Would you reproduce exactly the lines below from the one holding "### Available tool" through the one holding "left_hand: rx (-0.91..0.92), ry", inclusive, and no others?

[Dataset entries]
#####

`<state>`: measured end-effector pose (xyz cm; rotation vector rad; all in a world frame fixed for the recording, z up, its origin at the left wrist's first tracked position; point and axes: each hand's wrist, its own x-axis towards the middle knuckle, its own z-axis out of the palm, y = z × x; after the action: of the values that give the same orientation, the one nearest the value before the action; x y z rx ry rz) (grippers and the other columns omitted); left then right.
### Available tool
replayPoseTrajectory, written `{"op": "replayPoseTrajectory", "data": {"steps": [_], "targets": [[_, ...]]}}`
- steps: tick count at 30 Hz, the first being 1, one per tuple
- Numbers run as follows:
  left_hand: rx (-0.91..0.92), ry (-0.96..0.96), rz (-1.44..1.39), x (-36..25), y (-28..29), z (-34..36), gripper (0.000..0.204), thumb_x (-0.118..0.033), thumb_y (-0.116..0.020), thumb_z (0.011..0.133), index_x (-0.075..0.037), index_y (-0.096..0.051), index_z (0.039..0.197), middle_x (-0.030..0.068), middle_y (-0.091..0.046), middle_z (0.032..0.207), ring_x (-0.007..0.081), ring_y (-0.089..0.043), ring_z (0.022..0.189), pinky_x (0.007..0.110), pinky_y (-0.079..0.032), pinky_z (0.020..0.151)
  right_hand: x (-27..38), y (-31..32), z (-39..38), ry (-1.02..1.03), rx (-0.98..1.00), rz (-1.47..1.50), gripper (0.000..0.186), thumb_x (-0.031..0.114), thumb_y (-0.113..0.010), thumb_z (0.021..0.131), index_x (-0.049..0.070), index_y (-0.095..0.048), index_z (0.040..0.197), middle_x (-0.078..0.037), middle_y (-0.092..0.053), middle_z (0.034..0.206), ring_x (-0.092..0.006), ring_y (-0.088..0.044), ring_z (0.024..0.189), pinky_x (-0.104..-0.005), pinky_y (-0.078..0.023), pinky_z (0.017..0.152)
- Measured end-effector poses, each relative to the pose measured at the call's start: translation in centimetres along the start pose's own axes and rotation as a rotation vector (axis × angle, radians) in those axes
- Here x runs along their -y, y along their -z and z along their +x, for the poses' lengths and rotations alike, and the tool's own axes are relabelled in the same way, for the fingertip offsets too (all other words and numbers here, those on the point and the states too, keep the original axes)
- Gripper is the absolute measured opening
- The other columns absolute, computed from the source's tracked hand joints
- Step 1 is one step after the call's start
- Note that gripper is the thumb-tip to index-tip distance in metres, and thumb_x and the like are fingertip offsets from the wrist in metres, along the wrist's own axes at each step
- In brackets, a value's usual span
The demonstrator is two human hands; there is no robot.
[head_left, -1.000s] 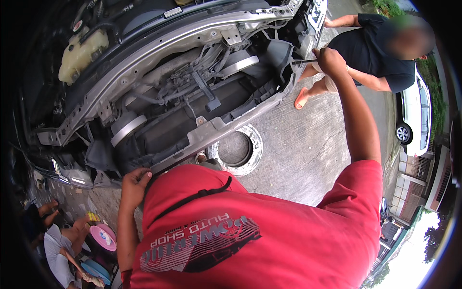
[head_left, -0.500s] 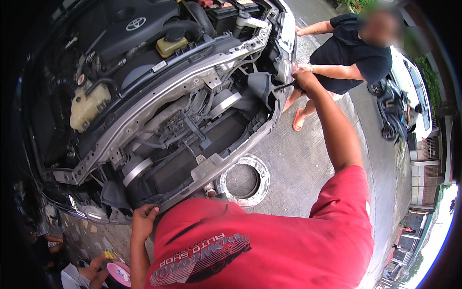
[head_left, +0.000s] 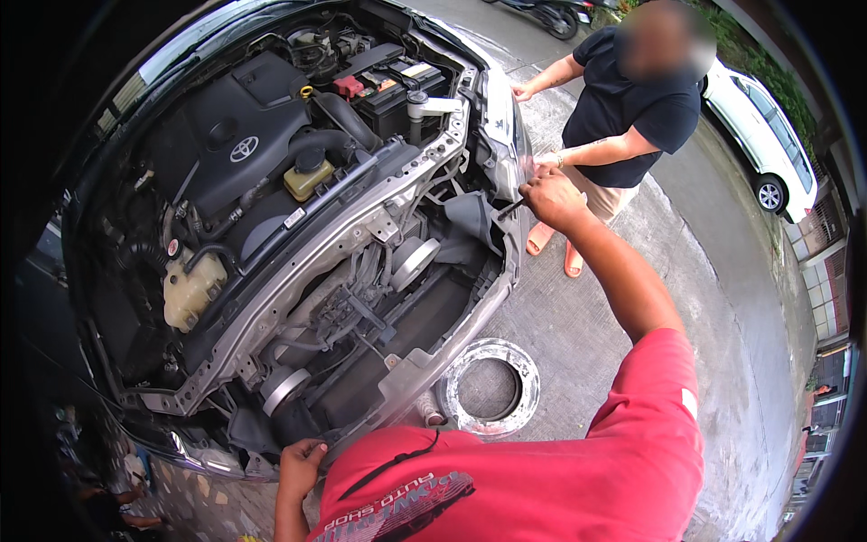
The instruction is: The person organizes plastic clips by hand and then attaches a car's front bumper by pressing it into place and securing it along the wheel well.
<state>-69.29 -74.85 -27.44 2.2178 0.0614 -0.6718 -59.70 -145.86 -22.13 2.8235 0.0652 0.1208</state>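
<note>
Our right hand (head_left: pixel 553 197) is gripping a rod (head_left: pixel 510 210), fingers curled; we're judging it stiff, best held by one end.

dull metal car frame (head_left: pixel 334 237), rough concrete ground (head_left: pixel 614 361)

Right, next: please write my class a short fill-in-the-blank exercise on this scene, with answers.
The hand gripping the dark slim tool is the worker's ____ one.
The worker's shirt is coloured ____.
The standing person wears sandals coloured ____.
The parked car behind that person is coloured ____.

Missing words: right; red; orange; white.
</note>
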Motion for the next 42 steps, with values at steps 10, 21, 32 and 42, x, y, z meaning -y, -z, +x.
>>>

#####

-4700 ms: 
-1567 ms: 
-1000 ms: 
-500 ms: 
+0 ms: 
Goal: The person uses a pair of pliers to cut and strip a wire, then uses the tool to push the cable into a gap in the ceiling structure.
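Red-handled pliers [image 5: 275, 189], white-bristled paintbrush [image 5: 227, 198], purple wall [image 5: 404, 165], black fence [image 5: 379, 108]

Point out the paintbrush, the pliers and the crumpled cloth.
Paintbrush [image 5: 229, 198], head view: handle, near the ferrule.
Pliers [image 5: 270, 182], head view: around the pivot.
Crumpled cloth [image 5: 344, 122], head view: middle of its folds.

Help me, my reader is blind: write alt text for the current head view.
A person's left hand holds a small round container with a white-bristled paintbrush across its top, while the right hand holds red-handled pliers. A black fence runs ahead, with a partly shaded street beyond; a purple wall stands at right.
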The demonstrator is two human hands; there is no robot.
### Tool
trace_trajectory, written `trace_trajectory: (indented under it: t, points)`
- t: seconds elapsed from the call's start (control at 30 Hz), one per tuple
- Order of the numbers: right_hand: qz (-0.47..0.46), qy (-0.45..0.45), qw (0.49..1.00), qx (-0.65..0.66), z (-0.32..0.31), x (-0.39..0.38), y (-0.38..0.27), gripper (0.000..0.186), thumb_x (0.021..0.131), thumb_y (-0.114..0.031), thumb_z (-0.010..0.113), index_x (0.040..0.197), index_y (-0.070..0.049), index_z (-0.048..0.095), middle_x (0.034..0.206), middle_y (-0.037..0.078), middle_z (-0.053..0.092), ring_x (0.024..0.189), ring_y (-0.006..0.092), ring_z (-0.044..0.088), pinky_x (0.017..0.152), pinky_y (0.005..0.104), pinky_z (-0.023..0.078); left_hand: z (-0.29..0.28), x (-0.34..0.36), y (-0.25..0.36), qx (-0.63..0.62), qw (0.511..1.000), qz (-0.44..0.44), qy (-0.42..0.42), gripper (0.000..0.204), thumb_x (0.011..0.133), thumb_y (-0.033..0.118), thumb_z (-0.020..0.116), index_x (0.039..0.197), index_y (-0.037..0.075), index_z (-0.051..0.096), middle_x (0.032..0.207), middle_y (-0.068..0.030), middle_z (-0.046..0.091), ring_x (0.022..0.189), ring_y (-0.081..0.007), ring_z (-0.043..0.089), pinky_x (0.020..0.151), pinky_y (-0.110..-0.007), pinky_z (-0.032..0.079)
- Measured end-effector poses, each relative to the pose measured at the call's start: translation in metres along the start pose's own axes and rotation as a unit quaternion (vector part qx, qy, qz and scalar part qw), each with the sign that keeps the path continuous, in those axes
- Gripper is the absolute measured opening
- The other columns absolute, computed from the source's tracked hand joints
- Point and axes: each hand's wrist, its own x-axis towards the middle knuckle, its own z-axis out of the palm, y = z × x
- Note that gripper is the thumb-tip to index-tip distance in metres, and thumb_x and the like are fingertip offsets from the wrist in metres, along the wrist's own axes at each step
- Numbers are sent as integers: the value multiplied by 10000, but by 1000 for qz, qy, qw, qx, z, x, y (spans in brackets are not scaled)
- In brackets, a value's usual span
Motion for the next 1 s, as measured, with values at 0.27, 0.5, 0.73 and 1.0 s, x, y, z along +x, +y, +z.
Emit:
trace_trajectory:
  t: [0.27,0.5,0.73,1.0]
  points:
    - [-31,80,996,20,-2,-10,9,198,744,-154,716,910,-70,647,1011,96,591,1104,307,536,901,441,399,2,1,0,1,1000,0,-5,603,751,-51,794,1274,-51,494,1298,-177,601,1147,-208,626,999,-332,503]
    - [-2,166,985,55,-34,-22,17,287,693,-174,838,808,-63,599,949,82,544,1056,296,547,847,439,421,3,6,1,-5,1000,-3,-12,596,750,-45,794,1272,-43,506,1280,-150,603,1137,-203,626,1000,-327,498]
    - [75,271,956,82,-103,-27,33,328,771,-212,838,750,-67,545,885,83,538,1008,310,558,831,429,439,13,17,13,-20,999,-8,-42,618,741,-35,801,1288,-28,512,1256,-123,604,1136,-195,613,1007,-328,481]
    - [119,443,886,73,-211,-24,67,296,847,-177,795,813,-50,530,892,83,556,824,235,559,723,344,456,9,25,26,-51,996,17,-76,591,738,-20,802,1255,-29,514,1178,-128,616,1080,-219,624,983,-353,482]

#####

== EXERCISE OUTPUT ==
### Available tool
replayPoseTrajectory, written `{"op": "replayPoseTrajectory", "data": {"steps": [_], "targets": [[_, ...]]}}`
- steps: tick count at 30 Hz, the first being 1, one per tuple
- Numbers run as follows:
  left_hand: rx (-0.91..0.92), ry (-0.96..0.96), rz (-1.44..1.39), x (-36..25), y (-28..29), z (-34..36), gripper (0.000..0.204), thumb_x (-0.118..0.033), thumb_y (-0.116..0.020), thumb_z (0.011..0.133), index_x (-0.075..0.037), index_y (-0.096..0.051), index_z (0.039..0.197), middle_x (-0.030..0.068), middle_y (-0.091..0.046), middle_z (0.032..0.207), ring_x (-0.007..0.081), ring_y (-0.089..0.043), ring_z (0.022..0.189), pinky_x (0.007..0.110), pinky_y (-0.079..0.032), pinky_z (0.020..0.151)

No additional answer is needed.